START SUPPLIED MATERIAL

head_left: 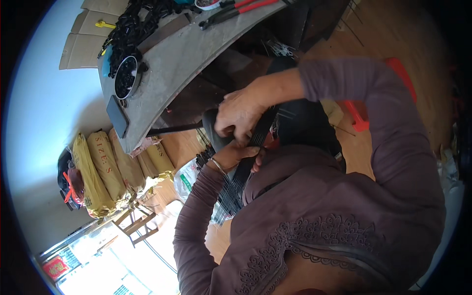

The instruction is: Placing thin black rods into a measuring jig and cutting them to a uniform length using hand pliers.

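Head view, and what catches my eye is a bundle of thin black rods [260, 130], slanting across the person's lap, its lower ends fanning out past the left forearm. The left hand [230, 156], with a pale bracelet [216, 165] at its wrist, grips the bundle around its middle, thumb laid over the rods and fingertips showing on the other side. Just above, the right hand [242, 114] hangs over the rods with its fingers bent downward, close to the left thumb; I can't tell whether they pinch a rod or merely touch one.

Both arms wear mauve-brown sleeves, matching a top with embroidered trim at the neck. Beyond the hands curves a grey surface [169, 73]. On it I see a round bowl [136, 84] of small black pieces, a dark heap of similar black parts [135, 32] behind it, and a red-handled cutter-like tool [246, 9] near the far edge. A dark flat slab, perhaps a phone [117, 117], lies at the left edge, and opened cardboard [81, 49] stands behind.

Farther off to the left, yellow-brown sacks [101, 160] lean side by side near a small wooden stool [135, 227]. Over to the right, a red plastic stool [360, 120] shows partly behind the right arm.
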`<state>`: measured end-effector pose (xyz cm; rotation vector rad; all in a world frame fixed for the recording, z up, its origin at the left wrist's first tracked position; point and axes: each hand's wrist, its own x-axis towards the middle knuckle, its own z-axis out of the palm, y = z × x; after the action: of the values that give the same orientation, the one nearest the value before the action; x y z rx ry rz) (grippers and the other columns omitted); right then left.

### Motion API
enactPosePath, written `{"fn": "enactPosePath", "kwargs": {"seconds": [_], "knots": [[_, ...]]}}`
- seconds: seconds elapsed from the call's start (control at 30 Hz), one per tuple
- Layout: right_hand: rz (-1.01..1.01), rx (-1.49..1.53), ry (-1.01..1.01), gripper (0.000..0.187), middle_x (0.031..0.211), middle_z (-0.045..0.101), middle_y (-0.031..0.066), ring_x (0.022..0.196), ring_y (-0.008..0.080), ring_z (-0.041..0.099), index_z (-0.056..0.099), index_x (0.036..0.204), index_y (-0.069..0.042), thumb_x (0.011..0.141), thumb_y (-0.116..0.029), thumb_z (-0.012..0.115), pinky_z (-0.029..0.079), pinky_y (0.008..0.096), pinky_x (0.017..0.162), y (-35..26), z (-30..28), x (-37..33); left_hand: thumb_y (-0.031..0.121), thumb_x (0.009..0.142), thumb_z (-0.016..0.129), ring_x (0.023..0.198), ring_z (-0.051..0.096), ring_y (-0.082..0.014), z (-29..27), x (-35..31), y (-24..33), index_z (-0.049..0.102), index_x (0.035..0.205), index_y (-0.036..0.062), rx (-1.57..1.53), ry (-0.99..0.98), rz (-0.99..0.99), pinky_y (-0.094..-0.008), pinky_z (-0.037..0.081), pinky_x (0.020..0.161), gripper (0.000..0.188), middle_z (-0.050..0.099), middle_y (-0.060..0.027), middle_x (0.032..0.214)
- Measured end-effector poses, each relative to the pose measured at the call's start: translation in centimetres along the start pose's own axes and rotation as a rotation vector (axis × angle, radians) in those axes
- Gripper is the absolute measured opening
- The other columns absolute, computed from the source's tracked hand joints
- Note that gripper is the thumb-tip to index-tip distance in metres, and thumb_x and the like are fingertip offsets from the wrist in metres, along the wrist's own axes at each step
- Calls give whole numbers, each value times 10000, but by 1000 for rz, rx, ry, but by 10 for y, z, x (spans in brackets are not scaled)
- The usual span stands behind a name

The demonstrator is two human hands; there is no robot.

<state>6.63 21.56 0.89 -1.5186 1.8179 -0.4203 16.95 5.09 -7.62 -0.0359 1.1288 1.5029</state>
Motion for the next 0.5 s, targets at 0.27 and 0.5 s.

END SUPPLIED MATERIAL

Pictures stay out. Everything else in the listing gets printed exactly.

TASK OUTPUT>
head_left: 

The instruction is: Placing thin black rods into a measuring jig and cutting them to a uniform length using hand pliers.

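Head view, and what catches my eye is a bundle of thin black rods [260, 130], slanting across the person's lap, its lower ends fanning out past the left forearm. The left hand [230, 156], with a pale bracelet [216, 165] at its wrist, grips the bundle around its middle, thumb laid over the rods and fingertips showing on the other side. Just above, the right hand [242, 114] hangs over the rods with its fingers bent downward, close to the left thumb; I can't tell whether they pinch a rod or merely touch one.

Both arms wear mauve-brown sleeves, matching a top with embroidered trim at the neck. Beyond the hands curves a grey surface [169, 73]. On it I see a round bowl [136, 84] of small black pieces, a dark heap of similar black parts [135, 32] behind it, and a red-handled cutter-like tool [246, 9] near the far edge. A dark flat slab, perhaps a phone [117, 117], lies at the left edge, and opened cardboard [81, 49] stands behind.

Farther off to the left, yellow-brown sacks [101, 160] lean side by side near a small wooden stool [135, 227]. Over to the right, a red plastic stool [360, 120] shows partly behind the right arm.
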`<state>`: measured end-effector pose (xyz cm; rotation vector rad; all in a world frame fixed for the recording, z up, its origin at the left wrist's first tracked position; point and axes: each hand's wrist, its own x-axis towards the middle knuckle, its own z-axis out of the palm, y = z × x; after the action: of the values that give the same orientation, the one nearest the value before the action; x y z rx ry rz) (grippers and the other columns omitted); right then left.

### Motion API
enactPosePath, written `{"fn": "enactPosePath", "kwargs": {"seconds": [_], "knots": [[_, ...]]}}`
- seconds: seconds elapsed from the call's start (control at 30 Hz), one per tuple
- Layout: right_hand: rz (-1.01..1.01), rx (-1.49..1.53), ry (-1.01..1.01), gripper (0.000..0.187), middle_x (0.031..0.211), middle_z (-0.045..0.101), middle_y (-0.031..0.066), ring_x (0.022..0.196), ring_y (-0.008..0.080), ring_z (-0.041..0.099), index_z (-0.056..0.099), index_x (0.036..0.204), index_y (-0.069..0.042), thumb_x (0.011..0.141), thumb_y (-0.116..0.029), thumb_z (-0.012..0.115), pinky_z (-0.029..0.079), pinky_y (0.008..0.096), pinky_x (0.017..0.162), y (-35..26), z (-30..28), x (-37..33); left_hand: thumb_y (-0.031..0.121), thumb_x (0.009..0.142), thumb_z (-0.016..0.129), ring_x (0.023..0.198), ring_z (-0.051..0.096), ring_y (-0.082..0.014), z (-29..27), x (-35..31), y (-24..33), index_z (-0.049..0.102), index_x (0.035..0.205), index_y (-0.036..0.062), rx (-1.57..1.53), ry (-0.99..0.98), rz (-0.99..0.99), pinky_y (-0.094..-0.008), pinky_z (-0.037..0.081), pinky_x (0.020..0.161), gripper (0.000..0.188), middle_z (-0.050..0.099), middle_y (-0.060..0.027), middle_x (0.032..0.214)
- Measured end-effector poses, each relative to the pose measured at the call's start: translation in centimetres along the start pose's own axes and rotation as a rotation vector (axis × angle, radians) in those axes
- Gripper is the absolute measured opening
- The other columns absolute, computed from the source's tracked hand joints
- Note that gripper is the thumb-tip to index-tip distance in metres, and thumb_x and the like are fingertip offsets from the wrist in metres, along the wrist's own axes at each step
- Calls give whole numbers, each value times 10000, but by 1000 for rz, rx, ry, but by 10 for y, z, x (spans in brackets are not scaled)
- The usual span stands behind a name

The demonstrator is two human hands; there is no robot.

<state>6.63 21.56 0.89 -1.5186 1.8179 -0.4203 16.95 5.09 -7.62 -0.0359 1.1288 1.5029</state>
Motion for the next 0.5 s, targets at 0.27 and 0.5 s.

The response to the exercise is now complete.